• _Your task_
Going down the data below, set down exactly the line with "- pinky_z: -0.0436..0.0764" and each line after it through the line with "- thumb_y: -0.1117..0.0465"; no other lines.

Recorded data below:

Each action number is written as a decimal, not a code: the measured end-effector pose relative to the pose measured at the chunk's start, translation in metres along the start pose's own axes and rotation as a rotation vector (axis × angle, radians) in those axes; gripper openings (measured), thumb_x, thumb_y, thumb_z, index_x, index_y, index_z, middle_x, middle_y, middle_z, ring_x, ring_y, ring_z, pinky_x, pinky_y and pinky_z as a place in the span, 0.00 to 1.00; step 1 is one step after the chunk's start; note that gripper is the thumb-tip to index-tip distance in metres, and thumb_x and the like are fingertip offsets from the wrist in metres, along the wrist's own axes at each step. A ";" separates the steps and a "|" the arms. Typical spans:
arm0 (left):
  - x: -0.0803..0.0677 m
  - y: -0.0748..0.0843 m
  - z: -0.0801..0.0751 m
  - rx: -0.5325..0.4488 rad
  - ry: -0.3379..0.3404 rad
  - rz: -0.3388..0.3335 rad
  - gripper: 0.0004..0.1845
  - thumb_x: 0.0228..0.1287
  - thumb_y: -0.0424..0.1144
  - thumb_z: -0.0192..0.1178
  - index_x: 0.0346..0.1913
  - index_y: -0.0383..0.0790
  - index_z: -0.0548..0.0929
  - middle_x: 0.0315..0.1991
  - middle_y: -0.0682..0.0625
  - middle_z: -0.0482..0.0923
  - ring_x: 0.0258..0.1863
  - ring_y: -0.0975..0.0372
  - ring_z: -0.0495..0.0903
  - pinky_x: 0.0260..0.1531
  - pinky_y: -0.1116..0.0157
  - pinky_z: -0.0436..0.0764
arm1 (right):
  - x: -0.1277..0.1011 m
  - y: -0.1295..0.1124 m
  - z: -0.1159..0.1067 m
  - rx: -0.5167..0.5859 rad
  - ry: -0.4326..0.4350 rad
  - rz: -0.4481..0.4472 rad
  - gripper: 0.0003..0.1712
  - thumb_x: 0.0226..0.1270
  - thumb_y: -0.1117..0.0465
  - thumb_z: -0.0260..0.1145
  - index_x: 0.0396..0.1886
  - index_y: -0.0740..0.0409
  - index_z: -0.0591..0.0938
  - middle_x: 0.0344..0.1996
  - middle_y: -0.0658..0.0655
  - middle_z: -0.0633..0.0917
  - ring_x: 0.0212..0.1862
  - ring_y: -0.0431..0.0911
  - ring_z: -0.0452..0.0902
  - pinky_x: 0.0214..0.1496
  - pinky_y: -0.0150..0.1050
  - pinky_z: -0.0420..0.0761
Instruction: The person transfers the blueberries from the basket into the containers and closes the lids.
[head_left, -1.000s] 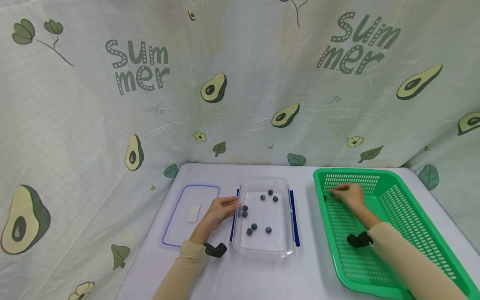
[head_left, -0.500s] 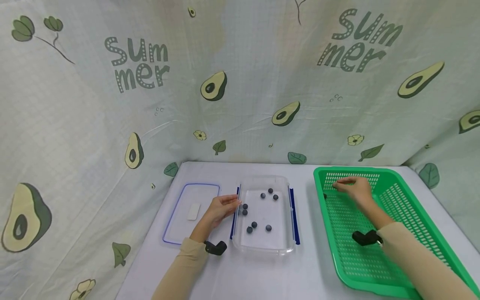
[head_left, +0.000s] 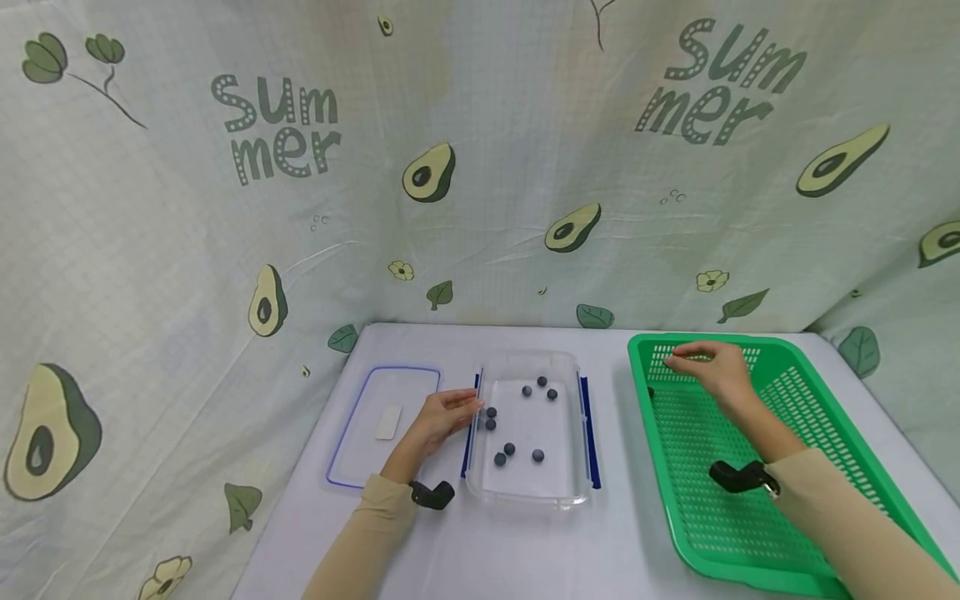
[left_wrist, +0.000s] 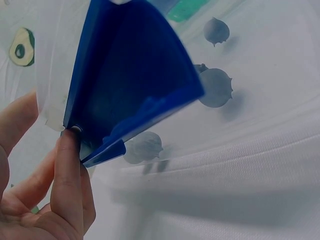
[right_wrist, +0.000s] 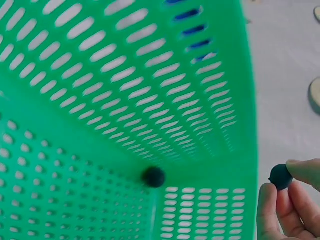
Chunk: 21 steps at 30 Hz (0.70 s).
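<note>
I have my right hand (head_left: 716, 367) raised over the far left corner of the green basket (head_left: 840, 433), which sits at about 3 o'clock on the desk (head_left: 525, 550). In the right wrist view its fingertips (right_wrist: 295, 172) pinch one small dark ball (right_wrist: 280, 176) between thumb and forefingers, held above the basket's rim. A second dark ball (right_wrist: 154, 177) lies alone on the basket floor, tight against the near-left wall; from the head view it shows as a dark speck (head_left: 650, 392) just inside the left wall, at about 9 o'clock from my right hand.

My left hand (head_left: 442, 417) rests at the left side of the clear container (head_left: 570, 492), which stands in the middle of the desk. Its fingers are fairly straight and touch the blue clip (left_wrist: 125, 90) on that side; the left wrist view shows one fingertip (left_wrist: 67, 150) pressed against the lower edge of the clip, not curled round it. I count seven dark balls (head_left: 510, 448) scattered inside the container: three toward 12 o'clock, two by the left wall just beside my fingers, and the rest nearer the middle.

The container's lid (head_left: 360, 450), clear with a blue edge, lies flat at 9 o'clock from the container, just beyond my left wrist. An avocado-print cloth (head_left: 300, 208) hangs behind the desk.
</note>
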<state>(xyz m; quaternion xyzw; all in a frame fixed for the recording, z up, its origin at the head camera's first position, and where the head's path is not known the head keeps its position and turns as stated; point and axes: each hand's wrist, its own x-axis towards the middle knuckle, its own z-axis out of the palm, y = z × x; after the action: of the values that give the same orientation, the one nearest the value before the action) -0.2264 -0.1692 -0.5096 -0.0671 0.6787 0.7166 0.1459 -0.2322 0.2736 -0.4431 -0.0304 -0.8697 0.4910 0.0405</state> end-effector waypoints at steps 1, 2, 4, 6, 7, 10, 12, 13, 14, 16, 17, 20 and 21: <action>0.000 0.000 0.000 -0.002 0.001 0.000 0.24 0.63 0.31 0.69 0.61 0.27 0.78 0.44 0.48 0.85 0.43 0.62 0.85 0.47 0.65 0.85 | -0.001 -0.003 0.000 0.015 -0.008 0.001 0.30 0.67 0.49 0.71 0.54 0.72 0.81 0.57 0.73 0.77 0.65 0.65 0.65 0.59 0.64 0.72; 0.000 0.000 0.000 -0.003 0.004 -0.001 0.24 0.63 0.31 0.69 0.60 0.27 0.78 0.44 0.48 0.85 0.43 0.62 0.85 0.47 0.65 0.85 | -0.003 -0.007 -0.001 0.026 -0.016 0.001 0.31 0.67 0.48 0.71 0.54 0.72 0.81 0.57 0.73 0.77 0.65 0.65 0.64 0.59 0.64 0.72; 0.000 0.000 0.001 -0.010 0.006 -0.003 0.24 0.63 0.31 0.69 0.60 0.27 0.78 0.44 0.48 0.85 0.43 0.62 0.85 0.47 0.65 0.85 | -0.005 -0.013 0.000 0.047 -0.031 0.002 0.33 0.66 0.47 0.71 0.55 0.73 0.80 0.59 0.73 0.76 0.65 0.65 0.65 0.61 0.65 0.71; 0.000 0.000 0.001 -0.009 0.008 -0.003 0.24 0.62 0.31 0.70 0.60 0.27 0.78 0.45 0.47 0.85 0.43 0.61 0.85 0.47 0.65 0.85 | -0.007 -0.018 0.000 0.066 -0.048 0.002 0.34 0.65 0.47 0.72 0.55 0.73 0.80 0.59 0.73 0.76 0.65 0.65 0.66 0.62 0.66 0.70; 0.000 -0.001 0.000 -0.007 0.009 -0.003 0.24 0.62 0.31 0.70 0.60 0.27 0.78 0.45 0.47 0.85 0.43 0.61 0.85 0.47 0.65 0.85 | -0.008 -0.021 0.001 0.073 -0.056 0.002 0.34 0.64 0.47 0.73 0.55 0.73 0.80 0.59 0.72 0.76 0.65 0.64 0.66 0.63 0.66 0.69; -0.001 -0.001 0.000 0.003 0.012 -0.003 0.25 0.62 0.32 0.70 0.60 0.27 0.79 0.45 0.46 0.85 0.43 0.62 0.85 0.48 0.64 0.85 | -0.011 -0.028 0.003 0.085 -0.071 0.000 0.36 0.62 0.46 0.74 0.55 0.72 0.80 0.58 0.71 0.77 0.64 0.63 0.68 0.65 0.66 0.68; -0.001 -0.002 0.000 0.007 0.013 -0.005 0.25 0.62 0.32 0.70 0.60 0.27 0.79 0.45 0.46 0.85 0.43 0.62 0.85 0.48 0.64 0.85 | -0.012 -0.032 0.005 0.086 -0.076 -0.006 0.36 0.62 0.45 0.74 0.55 0.72 0.80 0.58 0.70 0.78 0.62 0.59 0.71 0.65 0.65 0.69; -0.001 -0.002 0.000 0.006 0.012 -0.007 0.25 0.62 0.33 0.70 0.60 0.27 0.79 0.45 0.46 0.85 0.43 0.62 0.85 0.48 0.64 0.85 | -0.013 -0.034 0.006 0.087 -0.079 -0.008 0.36 0.62 0.45 0.74 0.55 0.72 0.80 0.58 0.69 0.78 0.60 0.55 0.72 0.65 0.65 0.69; -0.001 -0.002 0.000 0.008 0.012 -0.007 0.25 0.62 0.33 0.70 0.60 0.27 0.79 0.45 0.46 0.85 0.43 0.62 0.85 0.48 0.64 0.85 | -0.014 -0.036 0.007 0.094 -0.083 -0.012 0.36 0.62 0.46 0.74 0.55 0.72 0.80 0.58 0.69 0.78 0.58 0.51 0.74 0.65 0.65 0.69; -0.001 -0.002 0.000 0.010 0.011 -0.005 0.25 0.62 0.33 0.71 0.60 0.27 0.79 0.46 0.46 0.85 0.43 0.61 0.85 0.48 0.64 0.85 | -0.016 -0.040 0.009 0.102 -0.093 -0.019 0.35 0.62 0.46 0.74 0.55 0.72 0.81 0.58 0.68 0.78 0.53 0.41 0.76 0.65 0.65 0.69; -0.001 -0.002 -0.001 0.012 0.010 -0.003 0.25 0.62 0.33 0.71 0.60 0.27 0.79 0.46 0.46 0.85 0.44 0.61 0.85 0.48 0.64 0.85 | -0.016 -0.042 0.010 0.110 -0.098 -0.023 0.35 0.62 0.46 0.74 0.55 0.72 0.81 0.58 0.68 0.78 0.50 0.36 0.76 0.65 0.65 0.69; -0.001 -0.002 -0.001 0.025 0.009 0.004 0.25 0.62 0.34 0.71 0.61 0.28 0.78 0.47 0.46 0.84 0.44 0.60 0.85 0.48 0.64 0.85 | -0.017 -0.047 0.013 0.132 -0.107 -0.031 0.35 0.61 0.47 0.75 0.54 0.72 0.81 0.55 0.63 0.81 0.45 0.29 0.76 0.65 0.65 0.68; -0.001 -0.002 -0.001 0.029 0.008 0.006 0.25 0.62 0.34 0.71 0.61 0.28 0.78 0.47 0.46 0.84 0.45 0.60 0.85 0.48 0.64 0.85 | -0.018 -0.048 0.014 0.137 -0.109 -0.033 0.34 0.61 0.47 0.75 0.54 0.72 0.81 0.53 0.61 0.83 0.44 0.29 0.76 0.65 0.65 0.69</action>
<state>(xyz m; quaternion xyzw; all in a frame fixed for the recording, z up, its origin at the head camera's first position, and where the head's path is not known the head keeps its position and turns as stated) -0.2249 -0.1699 -0.5115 -0.0660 0.6898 0.7069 0.1419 -0.2168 0.2348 -0.4097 0.0135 -0.8354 0.5495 0.0033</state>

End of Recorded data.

• _Answer space_
  - pinky_z: -0.0436..0.0764
arm1 (right):
  - x: -0.1277..0.1011 m
  - y: -0.1295..0.1124 m
  - z: -0.1159..0.1067 m
  - rx: -0.5167..0.5859 rad
  - ry: -0.4326..0.4350 rad
  - rz: -0.4481..0.4472 rad
  - gripper: 0.0003..0.1712
  - thumb_x: 0.0226..0.1270
  - thumb_y: -0.1117..0.0465

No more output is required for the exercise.